» TASK TO COMPLETE
Say how many lines of the data contain "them", and nothing more.
[SUPPLIED RECORDS]
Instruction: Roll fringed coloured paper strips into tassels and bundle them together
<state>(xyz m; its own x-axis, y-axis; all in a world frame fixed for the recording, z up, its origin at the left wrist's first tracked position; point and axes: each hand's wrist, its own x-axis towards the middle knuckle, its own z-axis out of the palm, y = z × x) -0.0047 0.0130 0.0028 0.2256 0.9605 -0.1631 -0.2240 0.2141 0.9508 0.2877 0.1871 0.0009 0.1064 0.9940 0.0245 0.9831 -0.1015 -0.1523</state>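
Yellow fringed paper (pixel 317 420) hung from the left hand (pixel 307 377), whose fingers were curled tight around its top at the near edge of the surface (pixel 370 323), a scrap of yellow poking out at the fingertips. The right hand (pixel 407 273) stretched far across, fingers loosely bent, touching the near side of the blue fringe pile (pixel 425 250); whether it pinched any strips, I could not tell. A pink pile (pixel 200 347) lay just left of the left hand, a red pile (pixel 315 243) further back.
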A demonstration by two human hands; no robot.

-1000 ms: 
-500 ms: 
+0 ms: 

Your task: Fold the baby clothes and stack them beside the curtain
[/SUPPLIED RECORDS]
» SOLVED PROBLEM
2